The old crop September contract was less timid, standing down 0.5% at $3.96 a bushel, the lowest for a nearest-but-one contract in four years.

That said, CHS Hedging noted another technical sign, that "the market is oversold, and is due for a correction to the upside", if adding that a rally of $0.20-0.30 a bushel "should generate producer selling".

Report looms

Another factor for investors to take into account is the prospect on Friday of the US Department of Agriculture's monthly Wasde crop report, a highpoint of the agricultural commodities calendar.

The briefing should be downbeat, in factoring in the highest inventories revealed on separate data on June 30, besides potentially adjusting the corn yield estimate higher to account for the strong crop condition.

Investors expect the Wasde to show US corn stock of 1.232bn bushels as of the end of 2013-14, an 86m-bushel upgrade, and of 1.774bn bushels at the end of next season, a figure 48m bushels above the current forecast.

Nonetheless, could uncertainty over the data prompt a tail-off in the downswing?

"The weather continues to be a strong negative for prices, although selling should taper in front of the report," Citigroup's Sterling Smith said.

'Shelf of support'

That comment applied to soybeans too, although there was little sign of any tapering off yet, with the August contract down 1.3% at $12.31 a bushel, the weakest for a nearest-but-one contract in 11 months.

The November contract dropped 0.7% to $11.08 a bushel.

"Momentum studies indicate lower prices before finding a shelf of support in the soybean market," Brian Henry said.

The oilseed is also coming under pressure from fresh talk of cancellations soybean orders by buyers in China, the top importing country, where futures fell on the Dalian exchange too, by 0.5% to 4,347 yuan a tonne for January delivery.

Soybeans vs corn

Nonetheless, against corn, the oilseed still looks highly priced, with the November soybean: December corn ratio at 2.75:1, a historically high ratio.

"A more appropriate ratio of 2.5:1 would suggest November soybean futures at about $10.10 a bushel," Richard Feltes at RJ O'Brien said, assuming the Wasde will show US stocks of the oilseed ending 2014-15 above 400m bushels.
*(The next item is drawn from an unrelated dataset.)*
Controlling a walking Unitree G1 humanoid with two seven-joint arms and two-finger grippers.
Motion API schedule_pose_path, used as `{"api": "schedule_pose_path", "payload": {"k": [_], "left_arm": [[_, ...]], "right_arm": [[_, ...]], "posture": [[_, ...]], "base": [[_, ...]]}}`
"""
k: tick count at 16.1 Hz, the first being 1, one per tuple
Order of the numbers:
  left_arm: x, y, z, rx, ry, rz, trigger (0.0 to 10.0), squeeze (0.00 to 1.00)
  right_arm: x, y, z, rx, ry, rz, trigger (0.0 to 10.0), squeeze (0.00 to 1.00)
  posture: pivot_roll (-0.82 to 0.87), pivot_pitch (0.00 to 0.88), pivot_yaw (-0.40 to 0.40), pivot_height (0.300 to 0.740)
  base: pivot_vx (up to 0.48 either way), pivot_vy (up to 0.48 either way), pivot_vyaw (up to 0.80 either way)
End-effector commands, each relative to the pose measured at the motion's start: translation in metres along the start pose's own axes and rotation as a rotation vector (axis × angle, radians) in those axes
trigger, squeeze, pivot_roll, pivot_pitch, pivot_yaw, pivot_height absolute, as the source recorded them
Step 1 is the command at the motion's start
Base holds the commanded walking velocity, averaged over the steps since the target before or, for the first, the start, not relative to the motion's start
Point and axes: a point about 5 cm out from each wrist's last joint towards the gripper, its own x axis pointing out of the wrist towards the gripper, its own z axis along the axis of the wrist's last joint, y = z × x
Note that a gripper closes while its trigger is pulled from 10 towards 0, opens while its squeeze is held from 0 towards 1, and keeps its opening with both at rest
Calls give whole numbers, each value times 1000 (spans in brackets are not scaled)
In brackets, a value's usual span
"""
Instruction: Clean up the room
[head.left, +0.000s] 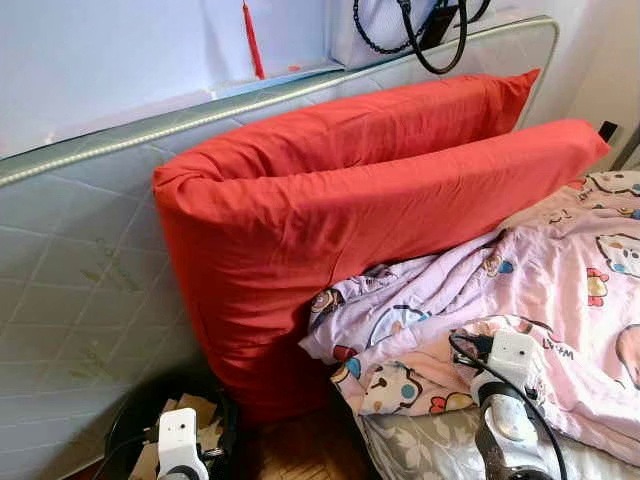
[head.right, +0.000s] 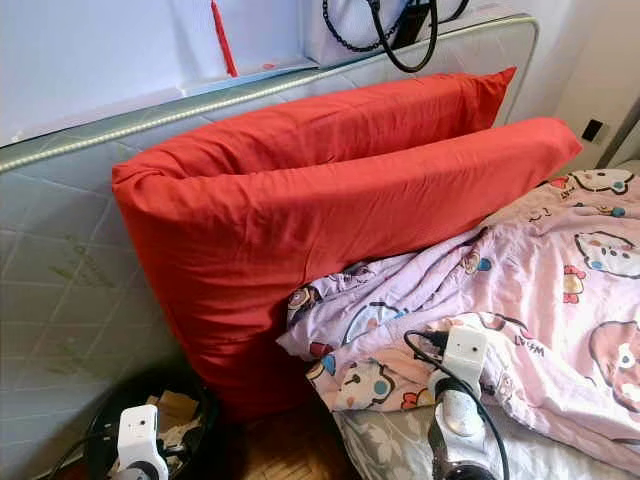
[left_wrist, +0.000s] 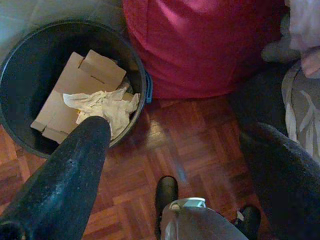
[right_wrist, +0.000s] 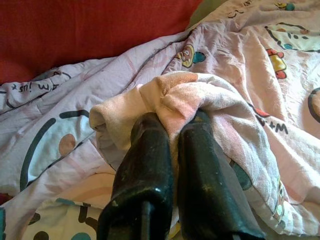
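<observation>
1. On the bed, seen from the head camera, a pink blanket (head.left: 560, 300) with cartoon pictures lies all crumpled. The right gripper (right_wrist: 172, 135) is down on the blanket near the bed's edge, so it can tidy it.
2. Behind the blanket, two big red pillows (head.left: 340, 210) lean on a grey mattress (head.left: 80, 290) that stands against the wall. Leaning keeps them from falling over.
3. Down on the floor by the pillows sits a black bin (head.right: 190, 400). The left arm hangs just over it.
4. From the left wrist camera, the bin (left_wrist: 142, 85) holds flat cardboard (left_wrist: 75, 85) and a crumpled tissue (left_wrist: 102, 105). Trash goes there to keep the room clean. The left gripper (left_wrist: 190, 155) has its fingers (left_wrist: 65, 175) spread wide apart and holds nothing. It is above the wood floor (left_wrist: 190, 135), just beside the bin.
5. From the right wrist camera, the right gripper's fingers (right_wrist: 145, 165) are squeezed close together on a fold of the blanket (right_wrist: 170, 95). I think it pinches the fold so it can pull the blanket flat.
</observation>
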Motion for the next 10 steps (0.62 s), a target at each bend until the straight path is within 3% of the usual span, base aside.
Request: {"api": "schedule_pose_path", "payload": {"k": [1,7,10], "left_arm": [[-3,5,-7,10,27,12,10000,0],[-3,4,-7,13,28,10,10000,0],[-3,3,-7,11,27,7,10000,0]], "right_arm": [[0,3,-2,-3,16,4,10000,0],[-1,0,-4,-9,28,-10,10000,0],[-1,0,-4,-12,32,-10,10000,0]], "posture": [[35,0,18,740],[37,0,19,740],[36,0,18,740]], "base": [[0,0,0],[0,0,0],[-246,0,0]]}}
Investors actually expect a figure of 418m bushels, up 93m bushels on the current estimate, after a figure of 128m bushels for the close of 2013-14, an upgrade of 3m bushels.

Gasc tenders again

It was left to wheat to show some attempt at upward progress, but even then it was of a minimal 0.25 cents to $5.56 a bushel for Chicago's September contract.

The Wasde is expected to be less downbeat for wheat, showing a relatively small upgrade of 17m bushels to 591m bushels in the figure for end 2014-15 stocks.

And there are some bullish inputs into the market too, with Egypt's Gasc authority overnight unveiling a fresh tender, indicating demand at lower price levels, and the Rosario grains exchange cutting to 4.24m hectares, from 4.4m hectares, its forecast for Argentine wheat sowings.

Furthermore, there remain some concerns over damage to the European Union crop from harvest-time rains.

That said, there was plenty of such talk in the US too last month, but that has dissipated with talk of better-than-expected yields and quality in northern Kansas, and more northerly areas too.

'Strong sell signal'

Back among oilseeds, Kuala Lumpur palm oil dropped 0.6% to 2,370 ringgit a tonne, not far above the 2,362 ringgit a tonne reached last month which was the lowest price since October.

The market breached a strong technical floor in falling below 2,400 ringgit a tonne in the last session, triggering "a strong sell signal", AmBank said.

And that tugged on canola, which managed gains in the last session, against the market trend, but fell 0.7% to Can$459.30.

Canola, as an oil heavy rather than meal heavy oilseed, is particularly vulnerable to vegetable oil prices.